The task: Within the entries below, find the portion that opens with the line containing "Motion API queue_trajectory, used" and closes with the line containing "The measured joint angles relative". Retype that portion exactly and only.

(Collection entries)
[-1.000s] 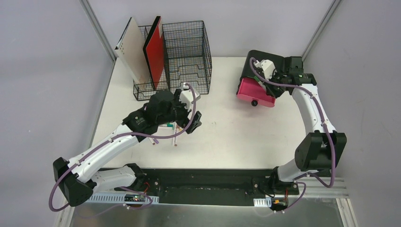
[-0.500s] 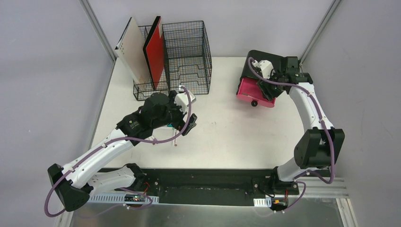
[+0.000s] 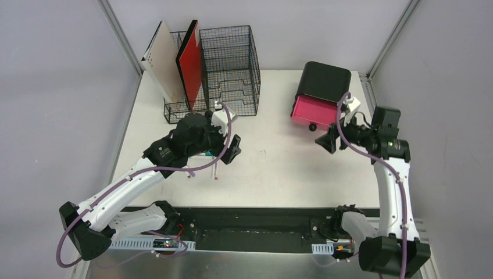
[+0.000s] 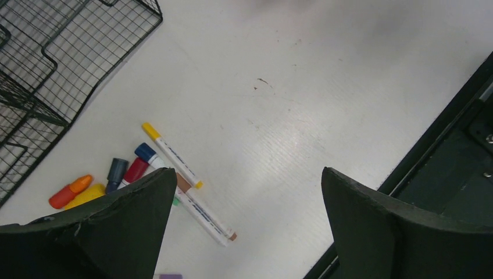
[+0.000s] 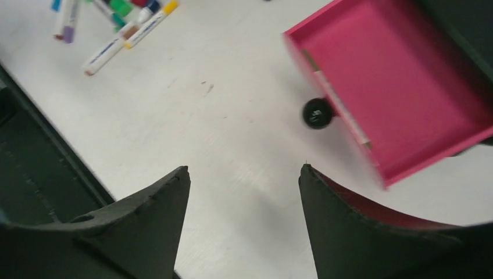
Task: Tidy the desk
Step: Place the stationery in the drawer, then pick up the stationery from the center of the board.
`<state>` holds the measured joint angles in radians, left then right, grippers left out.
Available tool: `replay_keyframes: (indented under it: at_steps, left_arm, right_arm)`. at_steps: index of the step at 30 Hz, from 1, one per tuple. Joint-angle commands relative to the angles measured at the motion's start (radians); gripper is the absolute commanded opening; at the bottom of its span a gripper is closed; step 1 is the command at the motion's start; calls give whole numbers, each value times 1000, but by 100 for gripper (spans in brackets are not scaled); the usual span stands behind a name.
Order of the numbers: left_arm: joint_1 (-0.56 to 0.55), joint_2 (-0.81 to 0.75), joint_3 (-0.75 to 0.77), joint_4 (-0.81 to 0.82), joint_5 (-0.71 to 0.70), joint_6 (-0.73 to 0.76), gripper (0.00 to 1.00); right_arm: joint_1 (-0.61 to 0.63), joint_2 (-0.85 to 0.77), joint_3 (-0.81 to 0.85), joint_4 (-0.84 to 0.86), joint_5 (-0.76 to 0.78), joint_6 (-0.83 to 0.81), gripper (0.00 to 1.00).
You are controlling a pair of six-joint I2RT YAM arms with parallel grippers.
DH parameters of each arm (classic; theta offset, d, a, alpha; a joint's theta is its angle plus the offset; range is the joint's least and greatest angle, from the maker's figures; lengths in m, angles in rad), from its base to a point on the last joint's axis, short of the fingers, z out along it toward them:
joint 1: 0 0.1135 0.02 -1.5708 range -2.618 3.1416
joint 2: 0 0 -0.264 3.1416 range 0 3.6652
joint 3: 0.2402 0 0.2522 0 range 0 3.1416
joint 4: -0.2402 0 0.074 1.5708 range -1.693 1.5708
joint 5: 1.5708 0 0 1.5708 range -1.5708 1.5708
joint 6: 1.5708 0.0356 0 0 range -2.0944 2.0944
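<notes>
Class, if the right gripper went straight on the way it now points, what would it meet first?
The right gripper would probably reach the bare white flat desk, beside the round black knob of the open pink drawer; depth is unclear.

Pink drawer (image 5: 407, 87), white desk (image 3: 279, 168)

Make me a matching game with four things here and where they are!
Things:
1. pink drawer
2. red board
3. markers
4. left pincer

Places or states:
a. standing upright in the wire organizer
b. pulled out of the black box
c. open, above the markers
d. lying loose on the desk

Pairs: 1-b, 2-a, 3-d, 4-c
</notes>
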<state>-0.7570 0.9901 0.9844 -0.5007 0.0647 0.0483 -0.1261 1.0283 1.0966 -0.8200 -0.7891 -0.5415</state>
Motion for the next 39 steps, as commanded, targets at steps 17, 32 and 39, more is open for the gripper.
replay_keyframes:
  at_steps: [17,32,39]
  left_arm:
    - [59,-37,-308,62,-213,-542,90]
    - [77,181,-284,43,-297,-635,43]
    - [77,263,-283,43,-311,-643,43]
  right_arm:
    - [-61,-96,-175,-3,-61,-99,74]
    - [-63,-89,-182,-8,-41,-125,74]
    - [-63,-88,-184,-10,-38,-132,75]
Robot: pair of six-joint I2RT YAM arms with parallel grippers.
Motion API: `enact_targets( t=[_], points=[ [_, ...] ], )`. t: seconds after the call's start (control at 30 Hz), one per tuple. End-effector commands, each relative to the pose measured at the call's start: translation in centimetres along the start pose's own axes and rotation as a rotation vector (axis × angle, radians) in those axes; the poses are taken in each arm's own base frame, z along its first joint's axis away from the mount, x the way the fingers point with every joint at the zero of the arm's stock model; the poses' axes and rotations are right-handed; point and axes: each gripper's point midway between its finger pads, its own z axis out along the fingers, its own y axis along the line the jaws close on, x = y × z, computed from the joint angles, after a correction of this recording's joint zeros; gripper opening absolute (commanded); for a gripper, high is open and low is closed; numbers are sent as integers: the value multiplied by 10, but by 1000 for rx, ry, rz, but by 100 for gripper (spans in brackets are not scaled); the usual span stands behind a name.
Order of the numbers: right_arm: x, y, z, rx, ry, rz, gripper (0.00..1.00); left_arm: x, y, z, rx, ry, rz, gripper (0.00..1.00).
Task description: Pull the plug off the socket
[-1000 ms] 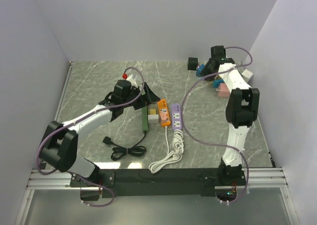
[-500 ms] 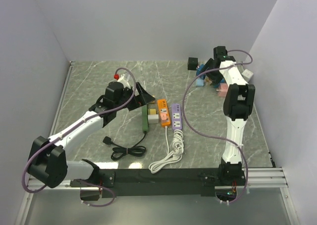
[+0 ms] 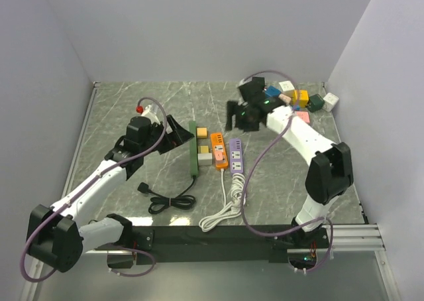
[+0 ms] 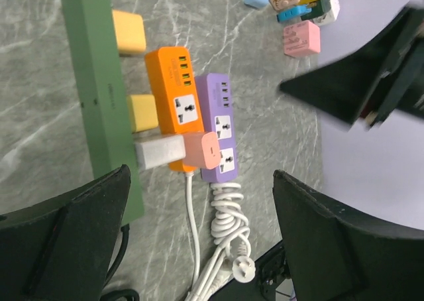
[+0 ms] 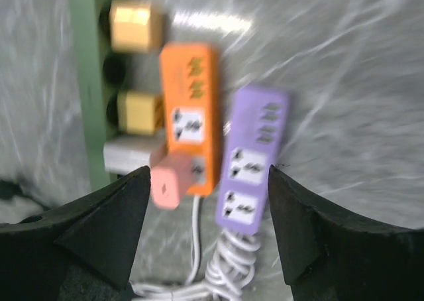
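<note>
Three power strips lie side by side: green [image 3: 193, 152], orange [image 3: 219, 148] and purple [image 3: 236, 155]. Two yellow plugs [image 4: 128, 32] and a white plug [image 4: 159, 152] sit in the green strip. A pink plug [image 4: 202, 150] sits in the orange strip's near socket [image 5: 197, 170]. My left gripper [image 3: 180, 134] hovers open just left of the green strip, empty [image 4: 201, 176]. My right gripper [image 3: 233, 117] hangs open above the far ends of the orange and purple strips; in its wrist view the pink plug [image 5: 169, 181] and purple strip [image 5: 255, 162] show between its fingers [image 5: 207, 175], motion-blurred.
A pile of coloured adapters [image 3: 301, 99] lies at the back right corner. A coiled white cable [image 3: 228, 198] runs from the strips toward the near edge. A black cord [image 3: 165, 198] with its plug lies left of it.
My right arm has swung from the adapter pile at the back right over to the power strips, and its jaws have opened. My left arm has drawn back to the left.
</note>
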Motion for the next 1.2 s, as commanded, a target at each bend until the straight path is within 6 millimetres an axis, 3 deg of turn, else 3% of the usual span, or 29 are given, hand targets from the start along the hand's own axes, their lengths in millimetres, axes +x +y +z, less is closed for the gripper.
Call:
enact_targets(
  t=[0.0,0.37,0.57,0.73,0.83,0.97,1.17],
  points=[
    [32,20,13,-11,52,-146,76,-4,-1,-12,10,-35,16,94],
    [92,64,51,-20,172,-298,67,2,7,-33,4,-70,11,96],
    [104,52,67,84,185,-294,57,3,10,-36,-2,-74,12,96],
    [119,46,83,102,213,-279,41,7,11,-32,13,-59,6,96],
    [123,43,89,111,214,-271,25,15,10,-24,39,-20,-5,96],
    [120,41,83,85,211,-236,0,16,6,-11,66,16,-9,95],
    [92,40,43,-116,160,-101,0,11,-22,17,132,76,26,95]
  ],
)
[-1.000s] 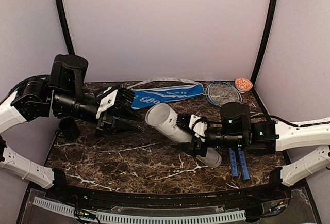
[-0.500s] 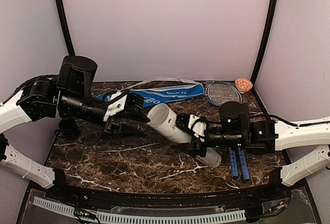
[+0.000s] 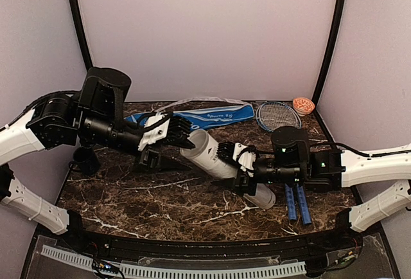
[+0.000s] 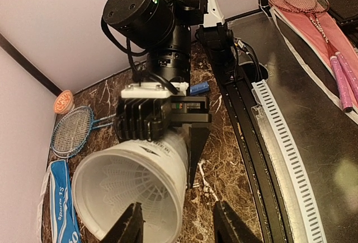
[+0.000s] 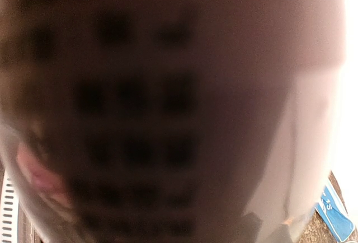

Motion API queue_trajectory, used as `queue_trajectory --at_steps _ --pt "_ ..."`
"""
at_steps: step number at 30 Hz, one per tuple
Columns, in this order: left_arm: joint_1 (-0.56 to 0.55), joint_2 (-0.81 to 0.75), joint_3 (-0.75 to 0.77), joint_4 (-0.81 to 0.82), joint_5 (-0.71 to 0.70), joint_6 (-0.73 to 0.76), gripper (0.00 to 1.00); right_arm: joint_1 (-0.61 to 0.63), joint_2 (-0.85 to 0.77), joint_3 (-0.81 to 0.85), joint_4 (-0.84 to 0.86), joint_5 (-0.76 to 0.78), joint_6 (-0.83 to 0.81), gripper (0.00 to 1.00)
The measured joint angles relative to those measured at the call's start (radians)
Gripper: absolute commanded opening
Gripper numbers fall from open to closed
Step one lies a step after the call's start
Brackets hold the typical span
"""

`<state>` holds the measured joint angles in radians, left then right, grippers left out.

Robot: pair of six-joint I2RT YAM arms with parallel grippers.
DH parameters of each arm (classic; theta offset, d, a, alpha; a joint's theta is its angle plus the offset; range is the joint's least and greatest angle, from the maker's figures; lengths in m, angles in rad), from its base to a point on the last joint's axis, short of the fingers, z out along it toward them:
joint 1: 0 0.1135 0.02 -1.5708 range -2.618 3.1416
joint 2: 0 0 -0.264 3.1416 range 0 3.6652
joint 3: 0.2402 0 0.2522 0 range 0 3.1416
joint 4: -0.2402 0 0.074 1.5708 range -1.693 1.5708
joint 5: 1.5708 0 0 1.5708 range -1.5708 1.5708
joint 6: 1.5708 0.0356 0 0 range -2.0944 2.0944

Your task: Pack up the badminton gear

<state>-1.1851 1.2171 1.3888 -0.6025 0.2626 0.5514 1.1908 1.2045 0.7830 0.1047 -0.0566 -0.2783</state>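
My right gripper [image 3: 235, 163] is shut on the long white tube [image 3: 215, 158] and holds it tilted, with its open mouth towards the left. In the left wrist view the mouth [image 4: 128, 192] shows white feather shuttlecocks [image 4: 120, 184] inside. My left gripper [image 3: 184, 137] is open and empty right at the tube's mouth, its fingers [image 4: 133, 225] straddling the rim. The two rackets [image 3: 278, 116] lie at the back right, their blue handles [image 3: 297, 203] near my right arm. The blue cover [image 3: 209, 116] lies along the back. The right wrist view is filled by the blurred tube [image 5: 168, 114].
A small orange-patterned bowl [image 3: 303, 105] sits in the back right corner. A small black cup [image 3: 85, 161] stands at the left edge under my left arm. The dark marble table [image 3: 160, 202] has a black rail along its near edge.
My left gripper has moved right, from about a hand's width away up to the tube's mouth. My right gripper and the tube have hardly moved.
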Motion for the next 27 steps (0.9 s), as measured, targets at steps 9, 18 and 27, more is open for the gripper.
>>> queue_trajectory --at_steps 9,18,27 --pt "-0.008 0.029 0.028 -0.008 -0.034 0.000 0.48 0.000 0.000 0.000 -0.001 -0.003 0.000 0.53" --pt "-0.009 0.034 0.029 -0.001 -0.033 -0.001 0.50 -0.001 -0.004 0.000 -0.001 -0.008 0.003 0.52" --pt "-0.009 0.021 -0.015 0.069 -0.011 -0.002 0.52 -0.005 -0.032 -0.018 0.000 -0.017 0.016 0.52"
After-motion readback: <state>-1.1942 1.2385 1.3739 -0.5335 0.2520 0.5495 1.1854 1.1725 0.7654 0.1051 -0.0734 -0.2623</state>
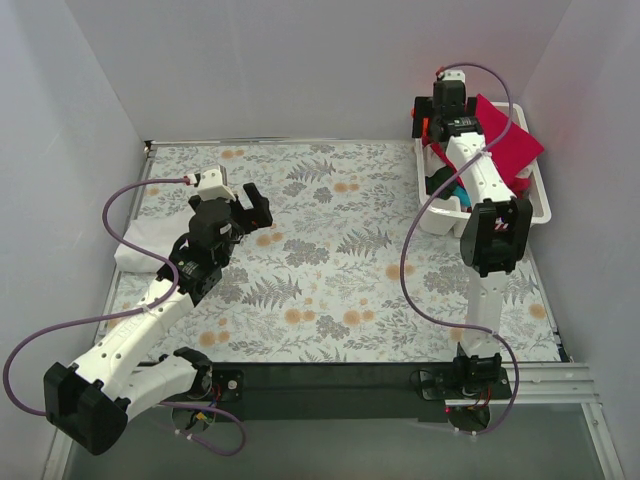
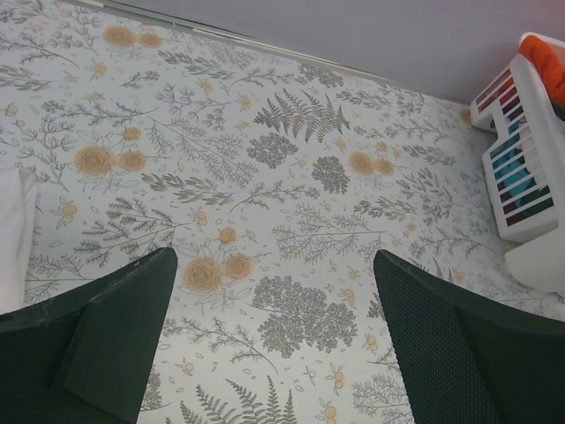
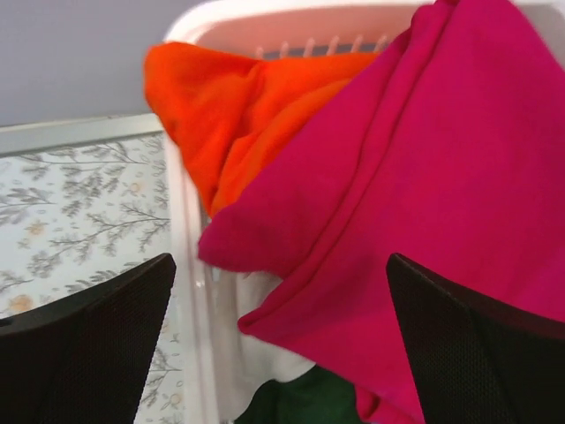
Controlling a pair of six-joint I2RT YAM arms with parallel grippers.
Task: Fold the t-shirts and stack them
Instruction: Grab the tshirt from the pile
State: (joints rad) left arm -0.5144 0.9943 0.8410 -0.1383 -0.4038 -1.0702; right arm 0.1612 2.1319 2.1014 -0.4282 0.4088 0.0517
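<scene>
A crimson-pink t-shirt [image 3: 424, 177] lies on top of the pile in the white slotted basket [image 3: 190, 265], over an orange shirt [image 3: 238, 106], a white one [image 3: 256, 327] and a dark green one [image 3: 300, 402]. My right gripper [image 3: 281, 265] hangs open just above the crimson shirt's lower edge, holding nothing. In the top view the crimson shirt [image 1: 510, 140] spills over the basket [image 1: 535, 205] at the back right, with the right gripper [image 1: 436, 125] over it. A folded white shirt [image 1: 140, 245] lies at the table's left edge. My left gripper [image 1: 243, 203] is open and empty above the flowered cloth, right of it.
The table carries a fern-and-flower patterned cloth [image 1: 340, 270]. The left wrist view shows the open left gripper [image 2: 274, 256], the white shirt's edge [image 2: 13, 230] and the basket [image 2: 521, 177] with orange cloth [image 2: 547, 57]. White walls enclose the back and sides.
</scene>
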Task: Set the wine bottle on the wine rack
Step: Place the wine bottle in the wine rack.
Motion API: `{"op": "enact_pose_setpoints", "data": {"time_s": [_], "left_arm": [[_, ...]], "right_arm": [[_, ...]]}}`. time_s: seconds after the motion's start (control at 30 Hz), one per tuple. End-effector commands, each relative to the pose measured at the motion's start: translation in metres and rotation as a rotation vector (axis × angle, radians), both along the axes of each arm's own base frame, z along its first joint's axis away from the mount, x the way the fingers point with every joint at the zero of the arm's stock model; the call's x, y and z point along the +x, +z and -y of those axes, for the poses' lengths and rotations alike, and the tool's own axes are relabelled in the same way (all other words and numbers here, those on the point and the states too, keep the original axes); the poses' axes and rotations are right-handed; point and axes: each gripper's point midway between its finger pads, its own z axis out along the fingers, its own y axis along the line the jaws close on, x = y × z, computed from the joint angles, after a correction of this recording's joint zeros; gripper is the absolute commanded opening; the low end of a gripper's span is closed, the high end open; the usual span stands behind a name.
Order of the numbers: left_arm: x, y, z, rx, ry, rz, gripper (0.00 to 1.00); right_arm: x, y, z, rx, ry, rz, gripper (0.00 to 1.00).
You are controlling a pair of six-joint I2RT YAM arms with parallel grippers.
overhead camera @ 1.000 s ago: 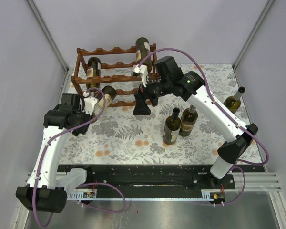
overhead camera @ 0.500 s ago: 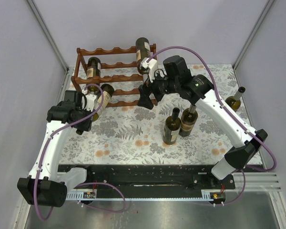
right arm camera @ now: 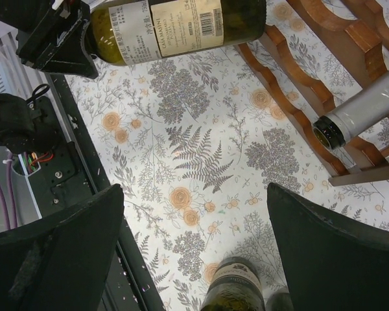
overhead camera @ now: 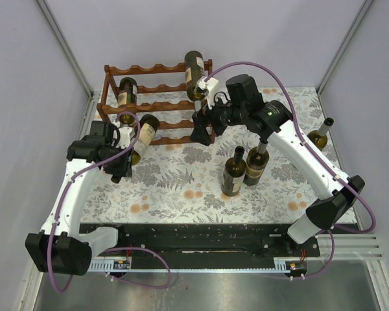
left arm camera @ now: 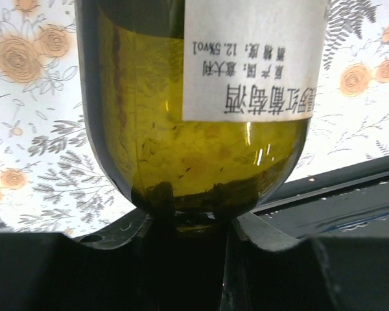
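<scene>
– Where is the olive-green glass wine bottle with a cream paper label (overhead camera: 142,133)?

– In the left pincer (overhead camera: 121,157). It lies almost level in the air above the floral-patterned tabletop (overhead camera: 175,188), at the left front of the reddish-brown wooden wine rack with wavy rails (overhead camera: 159,107). Its base points at the rack's lower rails. I cannot tell whether it touches them.

– How is it gripped?

– By the neck, with the pincer clamped tight. In the left wrist view the two black fingers (left arm camera: 117,236) press in just under the bottle's shoulder, and the label reads upside down above them.

– And the right pincer (overhead camera: 200,129)?

– Spread wide with nothing in it. It hangs in front of the rack's right half, well apart from the held bottle. Its own camera looks down between its two fingers at the tabletop. The held bottle crosses the top of that view and the rack's rails run along the upper right.

– Anything on the rack?

– Two. A dark bottle with a pale label (overhead camera: 126,92) lies in the left end of an upper tier, and another dark bottle (overhead camera: 194,68) rests on the top tier at the right end.

– And on the tabletop?

– Two dark upright bottles, one with a plain front (overhead camera: 233,172) and one with a tan label (overhead camera: 256,162), stand just beside each other near the middle. A green bottle (overhead camera: 319,135) stands near the right edge.
</scene>
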Motion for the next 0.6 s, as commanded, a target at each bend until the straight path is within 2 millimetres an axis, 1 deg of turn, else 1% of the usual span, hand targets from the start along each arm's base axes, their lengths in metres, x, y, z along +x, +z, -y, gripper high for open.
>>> {"op": "enact_pose_setpoints", "data": {"time_s": [0.0, 0.13, 0.2, 0.3, 0.43, 0.57], "left_arm": [[0.035, 0.021, 0.024, -0.149, 0.033, 0.143, 0.0], [0.038, 0.024, 0.031, -0.204, 0.061, 0.177, 0.0], [0.042, 0.032, 0.033, -0.226, 0.066, 0.232, 0.0], [0.045, 0.039, 0.031, -0.233, 0.089, 0.293, 0.0], [0.043, 0.04, 0.033, -0.249, 0.105, 0.296, 0.0], [0.044, 0.038, 0.036, -0.285, 0.135, 0.293, 0.0]], "right_arm": [[0.002, 0.019, 0.003, 0.061, -0.002, 0.026, 1.0], [0.004, 0.022, 0.01, 0.077, -0.008, 0.019, 1.0], [0.004, 0.023, 0.012, 0.083, -0.01, 0.018, 0.99], [0.005, 0.025, 0.015, 0.092, -0.011, 0.017, 1.0], [0.006, 0.02, 0.016, 0.095, -0.011, -0.002, 0.99], [0.006, 0.021, 0.014, 0.105, -0.005, -0.008, 0.99]]}}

Task response:
Motion API queue_trajectory, used as `queue_trajectory --at_steps _ --pt "_ ..."`
"""
at_steps: step number at 30 Hz, one per tuple
Columns, in this order: left_arm: joint_1 (-0.56 to 0.55), joint_2 (-0.81 to 0.75), joint_3 (-0.75 to 0.77), joint_4 (-0.81 to 0.82), joint_5 (-0.71 to 0.70), joint_6 (-0.73 to 0.76), gripper (0.00 to 1.00); right_arm: joint_1 (-0.61 to 0.63), joint_2 (-0.85 to 0.77), joint_3 (-0.81 to 0.85), joint_4 (-0.84 to 0.86), joint_5 (-0.76 to 0.78), joint_6 (-0.83 to 0.81), gripper (0.00 to 1.00)
The measured joint angles relative to those measured at the call's start (radians)

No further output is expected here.